Strangely enough, I don't recall ever seeing a *real* programming
language, to be distinguished from academic ones, that ever handled
parallelism in a manner other than as calls to run-time
libraries. Ruby already has that.

Erlang doesn't count? True, I don't know of anyone using it besides
Erikson, but they use it in real commercial products that other
companies pay large amounts of money for.

And what about Ada? I seem to remember that someone somewhere was
building production systems for some rather extreme operating
environments in Ada...

Also, I'd object to the idea that java handles parallelism only with
calls to the run-time library: the concept of different threads,
synchronized blocks, and object monitors is built into the language
syntax even if there is some code in a run-time library to implement
some aspects of java.lang.Thread.
 
R

rmeenaks

M. Edward (Ed) Borasky said:
Anyhow, CSP is "old hat" -- this year's "silver bullet" is the
PI-Calculus, a close relative of Hoare's CSP and a direct descendant of
Milner's CCS. I like the PI-Calculus just as much as I liked CSP, Occam,
Concurrent Pascal, CCS, Linda/Rinda and all the other theoretical
computer science approaches. In my own field, performance engineering, I
like the CCS derivative, Jane Hillston's PEPA. But what are the guys
with the big bags of nickels buying?


You should take a look at Occam-PI
(http://www.cs.kent.ac.uk/projects/ofa/kroc/) which is a marriage of
PI-Calculus and OCCAM...


Ram
 
T

tsuraan

Erlang doesn't count? True, I don't know of anyone using it besides
Erikson, but they use it in real commercial products that other
companies pay large amounts of money for.

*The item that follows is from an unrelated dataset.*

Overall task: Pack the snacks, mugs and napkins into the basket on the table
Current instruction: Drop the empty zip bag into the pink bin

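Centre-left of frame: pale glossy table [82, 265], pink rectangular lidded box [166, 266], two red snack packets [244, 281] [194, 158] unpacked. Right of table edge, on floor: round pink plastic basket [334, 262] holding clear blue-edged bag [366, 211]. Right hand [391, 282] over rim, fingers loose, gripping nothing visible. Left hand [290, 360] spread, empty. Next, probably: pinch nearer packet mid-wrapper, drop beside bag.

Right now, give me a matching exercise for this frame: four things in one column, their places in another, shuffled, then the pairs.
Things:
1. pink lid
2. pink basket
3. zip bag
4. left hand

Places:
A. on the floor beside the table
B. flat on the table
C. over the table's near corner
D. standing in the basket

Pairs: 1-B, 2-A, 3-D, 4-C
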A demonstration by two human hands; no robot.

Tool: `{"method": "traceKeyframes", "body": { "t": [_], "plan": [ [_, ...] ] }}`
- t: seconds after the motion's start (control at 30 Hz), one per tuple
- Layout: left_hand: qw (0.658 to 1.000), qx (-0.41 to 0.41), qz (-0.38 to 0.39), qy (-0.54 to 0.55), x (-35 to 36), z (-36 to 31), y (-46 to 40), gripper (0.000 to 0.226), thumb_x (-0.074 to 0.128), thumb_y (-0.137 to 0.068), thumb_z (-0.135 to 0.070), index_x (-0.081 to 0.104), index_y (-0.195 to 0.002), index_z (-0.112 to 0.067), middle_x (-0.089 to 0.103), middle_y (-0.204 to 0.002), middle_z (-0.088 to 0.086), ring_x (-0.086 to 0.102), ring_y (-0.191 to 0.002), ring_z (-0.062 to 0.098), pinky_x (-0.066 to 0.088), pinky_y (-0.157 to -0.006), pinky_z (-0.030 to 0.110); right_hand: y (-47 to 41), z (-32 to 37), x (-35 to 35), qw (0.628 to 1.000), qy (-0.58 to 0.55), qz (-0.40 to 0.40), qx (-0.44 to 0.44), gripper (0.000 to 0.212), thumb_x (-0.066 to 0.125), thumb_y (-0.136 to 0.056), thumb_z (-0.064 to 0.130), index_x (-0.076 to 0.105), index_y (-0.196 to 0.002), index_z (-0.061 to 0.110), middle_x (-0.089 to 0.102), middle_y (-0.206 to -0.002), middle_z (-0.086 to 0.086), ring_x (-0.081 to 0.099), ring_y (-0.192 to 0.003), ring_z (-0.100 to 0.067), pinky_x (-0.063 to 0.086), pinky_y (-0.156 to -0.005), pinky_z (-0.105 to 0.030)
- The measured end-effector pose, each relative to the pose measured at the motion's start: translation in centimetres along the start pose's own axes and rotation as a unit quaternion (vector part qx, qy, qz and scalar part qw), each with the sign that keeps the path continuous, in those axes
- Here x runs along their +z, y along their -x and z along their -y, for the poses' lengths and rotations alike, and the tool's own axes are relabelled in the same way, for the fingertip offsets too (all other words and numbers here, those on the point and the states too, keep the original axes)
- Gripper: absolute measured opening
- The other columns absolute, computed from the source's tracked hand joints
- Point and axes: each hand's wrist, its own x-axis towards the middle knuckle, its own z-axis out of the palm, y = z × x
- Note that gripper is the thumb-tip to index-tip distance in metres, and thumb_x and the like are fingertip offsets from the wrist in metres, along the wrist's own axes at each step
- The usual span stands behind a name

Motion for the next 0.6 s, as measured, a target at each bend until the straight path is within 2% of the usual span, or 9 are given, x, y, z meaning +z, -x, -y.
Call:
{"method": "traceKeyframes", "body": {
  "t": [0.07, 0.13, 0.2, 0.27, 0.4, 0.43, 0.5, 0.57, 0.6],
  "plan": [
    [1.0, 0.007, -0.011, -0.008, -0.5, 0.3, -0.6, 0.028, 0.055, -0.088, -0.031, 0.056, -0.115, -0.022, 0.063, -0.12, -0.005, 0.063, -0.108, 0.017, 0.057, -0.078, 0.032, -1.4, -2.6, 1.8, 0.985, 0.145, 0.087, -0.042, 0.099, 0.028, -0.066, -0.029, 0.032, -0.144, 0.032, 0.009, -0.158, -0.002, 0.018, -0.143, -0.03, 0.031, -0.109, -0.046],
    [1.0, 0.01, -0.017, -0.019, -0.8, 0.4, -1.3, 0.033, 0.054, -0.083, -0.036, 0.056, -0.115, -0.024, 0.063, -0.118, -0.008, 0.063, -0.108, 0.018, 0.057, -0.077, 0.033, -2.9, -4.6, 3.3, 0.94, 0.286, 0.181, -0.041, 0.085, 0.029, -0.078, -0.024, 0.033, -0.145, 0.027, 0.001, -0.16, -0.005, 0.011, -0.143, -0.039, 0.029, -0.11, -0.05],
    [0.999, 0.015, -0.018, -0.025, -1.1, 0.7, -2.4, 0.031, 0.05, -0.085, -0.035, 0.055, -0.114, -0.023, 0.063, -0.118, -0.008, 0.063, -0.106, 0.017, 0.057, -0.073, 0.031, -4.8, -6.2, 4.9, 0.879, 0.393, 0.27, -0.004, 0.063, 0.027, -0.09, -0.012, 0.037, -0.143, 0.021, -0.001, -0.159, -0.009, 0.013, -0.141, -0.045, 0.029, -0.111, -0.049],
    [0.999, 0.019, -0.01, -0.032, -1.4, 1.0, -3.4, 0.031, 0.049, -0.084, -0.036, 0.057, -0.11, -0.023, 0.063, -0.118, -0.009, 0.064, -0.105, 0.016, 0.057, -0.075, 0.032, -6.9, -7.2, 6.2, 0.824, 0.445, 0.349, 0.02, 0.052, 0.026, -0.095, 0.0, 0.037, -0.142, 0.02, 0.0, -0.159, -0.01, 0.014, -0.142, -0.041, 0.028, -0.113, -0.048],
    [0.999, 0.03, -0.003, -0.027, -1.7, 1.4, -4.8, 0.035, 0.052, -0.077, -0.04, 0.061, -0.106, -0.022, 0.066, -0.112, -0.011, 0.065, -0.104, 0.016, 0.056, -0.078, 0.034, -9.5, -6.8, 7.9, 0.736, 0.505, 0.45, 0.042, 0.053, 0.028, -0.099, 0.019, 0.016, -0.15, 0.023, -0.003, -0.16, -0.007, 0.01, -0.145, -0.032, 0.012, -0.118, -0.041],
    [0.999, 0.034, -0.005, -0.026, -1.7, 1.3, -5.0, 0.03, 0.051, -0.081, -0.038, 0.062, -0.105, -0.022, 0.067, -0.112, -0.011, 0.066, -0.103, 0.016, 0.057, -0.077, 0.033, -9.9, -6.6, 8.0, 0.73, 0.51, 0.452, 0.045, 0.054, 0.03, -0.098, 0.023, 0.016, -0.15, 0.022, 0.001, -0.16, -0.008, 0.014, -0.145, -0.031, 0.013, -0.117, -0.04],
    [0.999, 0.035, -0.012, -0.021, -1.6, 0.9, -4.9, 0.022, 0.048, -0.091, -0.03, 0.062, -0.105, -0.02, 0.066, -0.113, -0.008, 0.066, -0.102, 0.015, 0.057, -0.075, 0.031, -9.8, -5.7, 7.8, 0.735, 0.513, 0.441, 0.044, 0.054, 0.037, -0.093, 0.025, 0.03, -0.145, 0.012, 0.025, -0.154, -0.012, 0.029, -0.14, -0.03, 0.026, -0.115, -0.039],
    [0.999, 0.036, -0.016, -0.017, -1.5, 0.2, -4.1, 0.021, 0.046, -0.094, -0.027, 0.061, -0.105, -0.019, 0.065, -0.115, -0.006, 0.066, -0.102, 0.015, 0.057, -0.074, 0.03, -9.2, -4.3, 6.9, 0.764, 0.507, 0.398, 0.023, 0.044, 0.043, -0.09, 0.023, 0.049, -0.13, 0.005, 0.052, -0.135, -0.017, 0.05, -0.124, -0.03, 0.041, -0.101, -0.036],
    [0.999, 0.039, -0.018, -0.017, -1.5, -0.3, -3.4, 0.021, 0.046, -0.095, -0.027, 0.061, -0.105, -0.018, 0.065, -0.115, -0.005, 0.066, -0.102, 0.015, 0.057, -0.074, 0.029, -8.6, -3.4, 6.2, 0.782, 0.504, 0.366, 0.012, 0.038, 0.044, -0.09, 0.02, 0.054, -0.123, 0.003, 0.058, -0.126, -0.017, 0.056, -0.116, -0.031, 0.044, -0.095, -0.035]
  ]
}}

Erlang's sort of a strange one. Obviously, it can't be called
academic, and the programming model is entirely based on concurrency,
but at the same time, it doesn't support native threading. I've always
thought that is a strange choice. They have really fast user-space
threading, but it will never use multiple processors unless you're
running multiple Erlang VMs, and then you have to explicitly start your
thread on the VM of your choice, from what I understand. Still, I love
the language. I wish ruby allowed overloading of the ! operator, just
so I could implement a ruby thread wrapper that could accept messages
with Erlang syntax :)
 
B

Bob Gustafson

I'm glad you mentioned Occam. I was going to suggest a look at the link;

http://groups.google.com/group/comp...4b7f1cf2425?lnk=st&q=&rnum=4#cd5214b7f1cf2425

This is a little old. I'm glad that the hot bed of Occam programming
(Kent) is still working with it.

Besides it's explicit parallelism, Occam's other claim to fame is its
basis in Formal Methods. Many years ago, silicon chip designs were
'derived' from Occam program descriptions. When INMOS was bought by EMI
and then absorbed into STM, the idea of deriving silicon went silent. My
hypothesis was that STM was using Occam ++ internally as its silver
bullet design methodology. Complex chips need to work with a minimum of
tweeks in the manufacturing process.